## PROBLEM STATEMENT
Return the listing below exactly, with the pictures dropped.
* * * *
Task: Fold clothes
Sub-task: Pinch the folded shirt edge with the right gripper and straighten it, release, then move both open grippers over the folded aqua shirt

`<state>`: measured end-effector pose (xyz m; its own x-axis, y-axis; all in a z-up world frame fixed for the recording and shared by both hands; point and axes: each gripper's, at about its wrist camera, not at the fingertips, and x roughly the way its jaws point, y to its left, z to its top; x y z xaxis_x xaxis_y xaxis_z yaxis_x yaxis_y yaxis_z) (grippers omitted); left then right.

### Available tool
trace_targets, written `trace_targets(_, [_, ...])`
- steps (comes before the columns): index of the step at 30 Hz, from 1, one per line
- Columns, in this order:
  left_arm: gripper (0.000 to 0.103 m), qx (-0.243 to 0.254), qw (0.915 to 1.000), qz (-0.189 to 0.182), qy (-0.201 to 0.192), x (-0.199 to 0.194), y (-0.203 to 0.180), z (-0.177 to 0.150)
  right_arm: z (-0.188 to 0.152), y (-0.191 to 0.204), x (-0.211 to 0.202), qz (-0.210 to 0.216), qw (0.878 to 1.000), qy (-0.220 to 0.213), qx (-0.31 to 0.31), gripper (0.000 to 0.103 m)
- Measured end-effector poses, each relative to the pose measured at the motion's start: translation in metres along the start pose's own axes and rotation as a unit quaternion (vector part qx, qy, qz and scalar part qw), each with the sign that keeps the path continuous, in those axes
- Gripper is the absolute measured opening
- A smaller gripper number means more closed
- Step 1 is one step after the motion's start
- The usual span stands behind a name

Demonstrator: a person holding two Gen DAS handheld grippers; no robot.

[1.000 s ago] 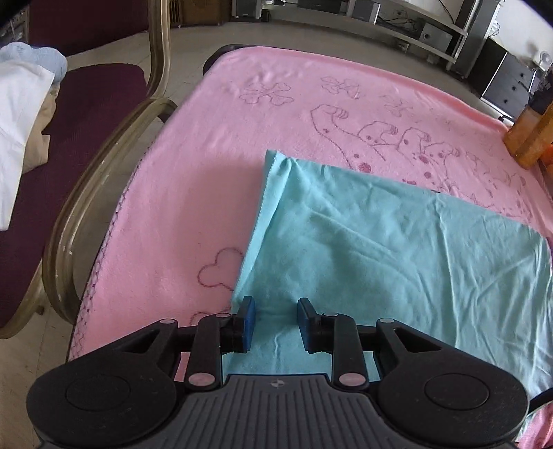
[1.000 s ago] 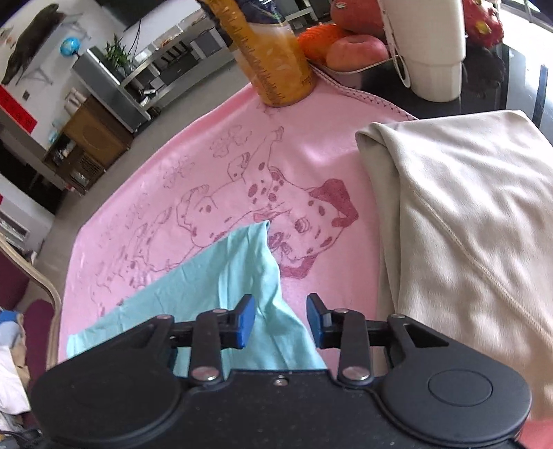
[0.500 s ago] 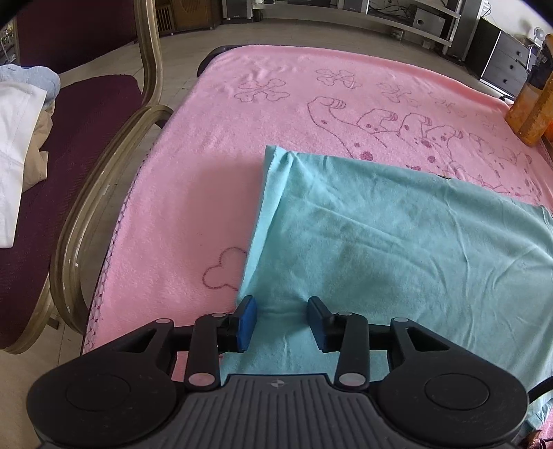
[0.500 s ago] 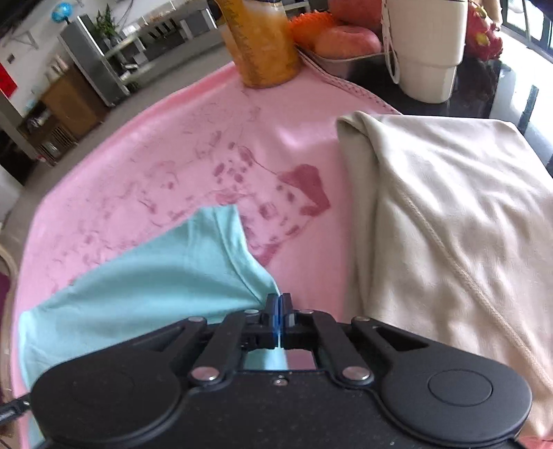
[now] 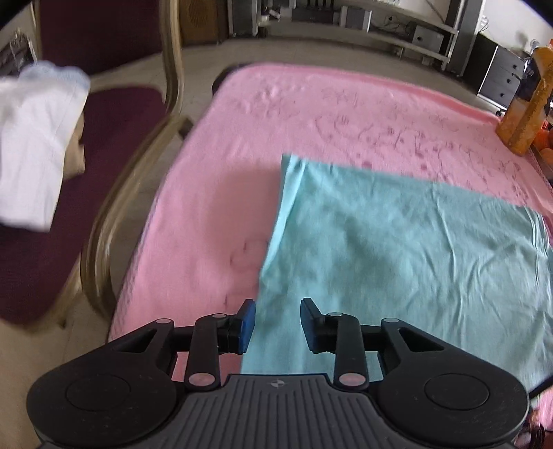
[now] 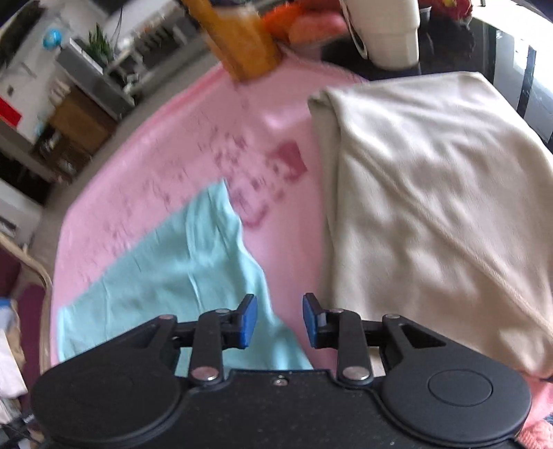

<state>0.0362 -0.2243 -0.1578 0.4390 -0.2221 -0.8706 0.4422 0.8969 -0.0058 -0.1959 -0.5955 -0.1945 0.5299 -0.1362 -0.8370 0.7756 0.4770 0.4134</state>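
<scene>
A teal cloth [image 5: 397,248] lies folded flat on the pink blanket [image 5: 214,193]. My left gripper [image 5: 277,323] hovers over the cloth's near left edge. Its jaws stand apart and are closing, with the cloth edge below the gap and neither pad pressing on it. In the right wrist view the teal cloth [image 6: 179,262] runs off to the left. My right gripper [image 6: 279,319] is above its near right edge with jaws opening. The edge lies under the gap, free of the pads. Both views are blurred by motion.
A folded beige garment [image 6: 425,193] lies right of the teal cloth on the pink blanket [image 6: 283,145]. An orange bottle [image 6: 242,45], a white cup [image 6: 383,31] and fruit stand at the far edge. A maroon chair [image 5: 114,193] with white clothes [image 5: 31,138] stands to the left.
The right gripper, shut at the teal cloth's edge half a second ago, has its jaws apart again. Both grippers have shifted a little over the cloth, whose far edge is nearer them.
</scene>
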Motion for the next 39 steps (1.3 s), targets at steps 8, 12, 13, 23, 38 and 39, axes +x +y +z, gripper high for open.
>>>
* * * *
## RESULT OF THIS TASK
Task: Fold clothes
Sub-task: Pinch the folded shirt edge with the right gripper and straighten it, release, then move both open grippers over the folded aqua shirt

`<state>`: measured end-effector pose (xyz m; its own x-axis, y-axis; all in a z-up world frame fixed for the recording and shared by both hands; point and axes: each gripper's, at about its wrist camera, not at the fingertips, and x roughly the way its jaws point, y to its left, z to its top; x y z xaxis_x xaxis_y xaxis_z yaxis_x yaxis_y yaxis_z) (grippers omitted); left then right.

### Available tool
trace_targets, written `trace_targets(_, [_, ...])`
- steps (comes before the columns): index of the step at 30 Hz, from 1, one per line
- Columns, in this order:
  left_arm: gripper (0.000 to 0.103 m), qx (-0.243 to 0.254), qw (0.915 to 1.000), qz (-0.189 to 0.182), qy (-0.201 to 0.192), x (-0.199 to 0.194), y (-0.203 to 0.180), z (-0.177 to 0.150)
  right_arm: z (-0.188 to 0.152), y (-0.191 to 0.204), x (-0.211 to 0.202), qz (-0.210 to 0.216), qw (0.878 to 1.000), qy (-0.220 to 0.213), qx (-0.31 to 0.31), gripper (0.000 to 0.103 m)
- Measured end-effector poses, each relative to the pose measured at the motion's start: translation in metres along the start pose's own axes and rotation as a unit quaternion (vector part qx, qy, qz and scalar part qw), each with the sign that keeps the path continuous, in those axes
- Gripper is the absolute measured opening
- A smaller gripper number means more closed
- Step 1 is one step after the motion's start
- The usual span stands behind a name

Demonstrator: a person holding two Gen DAS handheld grippers; no robot.

[1.000 s ago] 
[1.000 s ago] 
[0.500 s ago] 
[0.500 s ago] 
[now] 
[now] 

<state>0.0362 -0.2243 -0.1578 0.4390 -0.2221 -0.8706 0.4422 0.8969 -0.0058 -0.1959 -0.5955 -0.1945 0.5299 -0.1362 -0.8370 0.7756 0.4770 0.4134</state>
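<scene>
A teal cloth [image 5: 397,248] lies folded flat on the pink blanket [image 5: 214,193]. My left gripper [image 5: 277,323] hovers over the cloth's near left edge. Its jaws stand apart and are closing, with the cloth edge below the gap and neither pad pressing on it. In the right wrist view the teal cloth [image 6: 179,262] runs off to the left. My right gripper [image 6: 279,319] is above its near right edge with jaws opening. The edge lies under the gap, free of the pads. Both views are blurred by motion.
A folded beige garment [image 6: 425,193] lies right of the teal cloth on the pink blanket [image 6: 283,145]. An orange bottle [image 6: 242,45], a white cup [image 6: 383,31] and fruit stand at the far edge. A maroon chair [image 5: 114,193] with white clothes [image 5: 31,138] stands to the left.
The right gripper, shut at the teal cloth's edge half a second ago, has its jaws apart again. Both grippers have shifted a little over the cloth, whose far edge is nearer them.
</scene>
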Motion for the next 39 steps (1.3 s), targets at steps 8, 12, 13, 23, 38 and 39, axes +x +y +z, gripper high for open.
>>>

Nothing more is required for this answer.